エンドユーザーにとっては、製品仕様書に記載されているIL & RL値を参考に光リンクの設計を行い、その基準値に基づいて他のデバイスやアセンブリを選択する以外に、テストツールがあれば自分でテストすることも可能です。設置者がトラブルシューティングを行い、不具合のあるシステムコンポーネントを特定するのに役立ちます。OTDR、OFDRは、リターンロスを測定するために頻繁に使用される技術です。
端面検査:端面の清浄度を確保するために必要な検査
端面清掃は、いつでも光ファイバのメンテナンスには欠かせない作業です。

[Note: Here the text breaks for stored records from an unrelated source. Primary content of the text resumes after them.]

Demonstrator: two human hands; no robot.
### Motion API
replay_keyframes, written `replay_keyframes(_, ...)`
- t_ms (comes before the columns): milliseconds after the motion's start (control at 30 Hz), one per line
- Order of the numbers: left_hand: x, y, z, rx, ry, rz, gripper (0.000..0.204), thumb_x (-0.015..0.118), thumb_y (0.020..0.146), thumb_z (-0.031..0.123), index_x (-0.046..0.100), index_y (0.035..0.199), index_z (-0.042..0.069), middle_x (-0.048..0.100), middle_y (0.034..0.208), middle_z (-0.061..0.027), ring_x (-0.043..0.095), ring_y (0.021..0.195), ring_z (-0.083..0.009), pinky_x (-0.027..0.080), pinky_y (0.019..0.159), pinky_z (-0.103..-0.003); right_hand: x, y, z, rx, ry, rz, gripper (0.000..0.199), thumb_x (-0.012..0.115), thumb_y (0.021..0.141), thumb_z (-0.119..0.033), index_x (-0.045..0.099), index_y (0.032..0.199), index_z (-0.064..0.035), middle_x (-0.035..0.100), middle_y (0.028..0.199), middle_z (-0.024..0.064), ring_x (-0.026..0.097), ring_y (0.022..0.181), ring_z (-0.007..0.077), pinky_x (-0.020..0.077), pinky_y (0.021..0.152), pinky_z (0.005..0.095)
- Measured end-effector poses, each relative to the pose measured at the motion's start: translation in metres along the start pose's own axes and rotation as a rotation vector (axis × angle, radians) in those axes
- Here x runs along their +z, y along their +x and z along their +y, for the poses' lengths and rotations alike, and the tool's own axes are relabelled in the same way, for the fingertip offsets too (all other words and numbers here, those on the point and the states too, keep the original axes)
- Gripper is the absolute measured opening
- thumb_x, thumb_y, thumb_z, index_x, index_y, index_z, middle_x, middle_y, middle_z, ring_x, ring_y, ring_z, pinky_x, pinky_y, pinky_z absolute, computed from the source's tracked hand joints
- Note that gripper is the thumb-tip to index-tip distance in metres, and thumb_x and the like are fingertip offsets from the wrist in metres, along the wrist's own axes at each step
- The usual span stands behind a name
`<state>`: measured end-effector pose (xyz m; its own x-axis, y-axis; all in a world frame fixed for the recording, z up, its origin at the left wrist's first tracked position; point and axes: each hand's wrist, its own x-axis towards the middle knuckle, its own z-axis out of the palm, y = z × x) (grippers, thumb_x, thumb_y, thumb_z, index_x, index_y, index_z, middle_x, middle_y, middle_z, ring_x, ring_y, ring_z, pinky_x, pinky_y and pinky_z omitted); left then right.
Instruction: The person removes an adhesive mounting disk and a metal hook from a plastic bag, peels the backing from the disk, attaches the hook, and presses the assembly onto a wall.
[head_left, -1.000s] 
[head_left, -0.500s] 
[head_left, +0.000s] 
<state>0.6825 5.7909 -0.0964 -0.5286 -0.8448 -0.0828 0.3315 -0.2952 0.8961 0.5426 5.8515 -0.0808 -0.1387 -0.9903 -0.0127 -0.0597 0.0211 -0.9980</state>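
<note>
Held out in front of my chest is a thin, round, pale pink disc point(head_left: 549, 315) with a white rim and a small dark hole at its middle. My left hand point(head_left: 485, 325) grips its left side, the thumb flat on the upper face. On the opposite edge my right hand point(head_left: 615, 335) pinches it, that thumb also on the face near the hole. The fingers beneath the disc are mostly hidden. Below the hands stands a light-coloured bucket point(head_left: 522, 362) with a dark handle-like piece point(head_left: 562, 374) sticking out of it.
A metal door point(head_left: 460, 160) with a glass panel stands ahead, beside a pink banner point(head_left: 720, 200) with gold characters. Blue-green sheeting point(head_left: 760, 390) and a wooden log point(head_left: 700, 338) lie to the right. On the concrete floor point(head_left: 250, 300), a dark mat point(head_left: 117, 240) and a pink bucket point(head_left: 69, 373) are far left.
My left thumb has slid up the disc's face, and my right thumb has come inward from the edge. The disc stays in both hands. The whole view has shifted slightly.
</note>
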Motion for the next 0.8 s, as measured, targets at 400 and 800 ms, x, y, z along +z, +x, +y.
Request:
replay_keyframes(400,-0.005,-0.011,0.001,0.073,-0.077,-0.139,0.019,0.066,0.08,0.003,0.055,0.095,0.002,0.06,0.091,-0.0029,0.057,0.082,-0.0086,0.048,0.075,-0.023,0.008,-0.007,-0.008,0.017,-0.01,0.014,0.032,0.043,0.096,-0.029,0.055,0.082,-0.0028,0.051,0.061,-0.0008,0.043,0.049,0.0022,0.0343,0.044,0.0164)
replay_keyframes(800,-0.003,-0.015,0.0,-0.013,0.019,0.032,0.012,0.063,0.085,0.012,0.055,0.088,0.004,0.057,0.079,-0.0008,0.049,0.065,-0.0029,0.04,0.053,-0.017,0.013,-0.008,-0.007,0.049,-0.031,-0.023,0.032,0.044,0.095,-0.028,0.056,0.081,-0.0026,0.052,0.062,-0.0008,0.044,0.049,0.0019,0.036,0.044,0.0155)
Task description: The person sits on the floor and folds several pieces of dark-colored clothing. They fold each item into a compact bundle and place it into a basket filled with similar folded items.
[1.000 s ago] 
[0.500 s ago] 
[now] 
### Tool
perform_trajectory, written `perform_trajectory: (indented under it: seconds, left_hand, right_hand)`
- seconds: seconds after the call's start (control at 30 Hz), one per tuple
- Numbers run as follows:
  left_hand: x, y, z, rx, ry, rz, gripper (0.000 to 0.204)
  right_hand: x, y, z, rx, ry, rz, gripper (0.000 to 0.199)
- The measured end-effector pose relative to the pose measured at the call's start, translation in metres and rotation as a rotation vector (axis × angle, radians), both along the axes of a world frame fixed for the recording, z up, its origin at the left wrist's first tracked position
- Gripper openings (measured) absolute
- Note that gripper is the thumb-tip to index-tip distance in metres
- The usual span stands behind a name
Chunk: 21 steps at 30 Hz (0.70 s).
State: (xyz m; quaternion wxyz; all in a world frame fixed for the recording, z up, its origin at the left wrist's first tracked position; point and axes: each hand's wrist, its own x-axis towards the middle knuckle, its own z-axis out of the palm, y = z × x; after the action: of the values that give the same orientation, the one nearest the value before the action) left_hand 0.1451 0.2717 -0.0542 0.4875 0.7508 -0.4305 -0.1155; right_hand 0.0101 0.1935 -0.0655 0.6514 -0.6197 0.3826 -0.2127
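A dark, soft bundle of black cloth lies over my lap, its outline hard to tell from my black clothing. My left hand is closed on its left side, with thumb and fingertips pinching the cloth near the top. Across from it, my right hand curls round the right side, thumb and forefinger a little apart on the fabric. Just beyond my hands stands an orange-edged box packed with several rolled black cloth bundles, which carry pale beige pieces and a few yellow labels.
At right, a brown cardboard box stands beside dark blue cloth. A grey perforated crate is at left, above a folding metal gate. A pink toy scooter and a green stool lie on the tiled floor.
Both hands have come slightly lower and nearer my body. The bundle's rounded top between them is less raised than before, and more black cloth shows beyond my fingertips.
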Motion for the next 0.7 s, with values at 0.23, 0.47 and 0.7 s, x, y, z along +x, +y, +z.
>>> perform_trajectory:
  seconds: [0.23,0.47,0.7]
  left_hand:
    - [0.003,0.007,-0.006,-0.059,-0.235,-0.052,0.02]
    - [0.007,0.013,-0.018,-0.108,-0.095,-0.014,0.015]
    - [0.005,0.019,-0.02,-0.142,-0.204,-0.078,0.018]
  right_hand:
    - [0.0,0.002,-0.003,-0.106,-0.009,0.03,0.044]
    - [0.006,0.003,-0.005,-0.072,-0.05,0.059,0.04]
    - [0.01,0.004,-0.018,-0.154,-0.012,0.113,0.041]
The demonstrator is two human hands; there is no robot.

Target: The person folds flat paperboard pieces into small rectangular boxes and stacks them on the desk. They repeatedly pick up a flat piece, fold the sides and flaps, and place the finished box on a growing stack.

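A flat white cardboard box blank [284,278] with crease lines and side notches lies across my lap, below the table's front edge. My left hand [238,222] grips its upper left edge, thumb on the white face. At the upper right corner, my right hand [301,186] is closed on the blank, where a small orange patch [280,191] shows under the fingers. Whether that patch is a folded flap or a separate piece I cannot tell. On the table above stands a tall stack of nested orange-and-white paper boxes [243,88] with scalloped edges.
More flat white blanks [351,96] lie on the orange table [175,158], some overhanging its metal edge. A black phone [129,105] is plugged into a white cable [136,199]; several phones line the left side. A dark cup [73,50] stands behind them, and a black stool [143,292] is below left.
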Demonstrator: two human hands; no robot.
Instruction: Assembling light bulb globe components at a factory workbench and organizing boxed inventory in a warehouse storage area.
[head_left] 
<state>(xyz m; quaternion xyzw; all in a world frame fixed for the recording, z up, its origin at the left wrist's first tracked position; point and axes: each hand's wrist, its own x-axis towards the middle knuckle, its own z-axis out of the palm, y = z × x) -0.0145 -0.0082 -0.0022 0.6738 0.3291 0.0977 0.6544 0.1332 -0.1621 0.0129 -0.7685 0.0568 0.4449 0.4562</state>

コネクタの端面を検査し、汚れがないか、傷がないか、割れがないかを確認します。光ファイバー技術者の多くは、ペン型クリーナーやカセット型クリーナーなどのケーブルの敷設作業中に頻繁に登場する光ファイバー清掃用テスターや工具を持っております。
図4: 端面検査
なぜ端面洗浄を行うことが重要なのですか?光ファイバーコネクター端面の清掃と平滑化は、光ファイバー接続の品質を維持するための基本的かつ重要な手順の一つです。コネクタ端面の変形や粒子状汚染物質が存在するため、他の種類の清掃とは異なります。微細な埃でもリターンロスを増加させ、コネクターに永久的な損傷を与える可能性さえあるのです。さらに、2つの端面の間にある埃は、表面に傷をつけ、空隙やファイバーコア間のずれを引き起こし、光信号を劣化させる可能性があります。これらの汚染物質は顕微鏡でないと見えないほど小さいので、汚れたプラグを嵌合すると、もう一方のプラグも汚染される可能性があります。したがって、光ファイバーコネクタのテスト時にベンダーが端面の透明化を行ったとしても、コネクタを嵌合する前や嵌合を解いた後は、毎回、端面の検査とクリーニングを熱心に行う必要があります。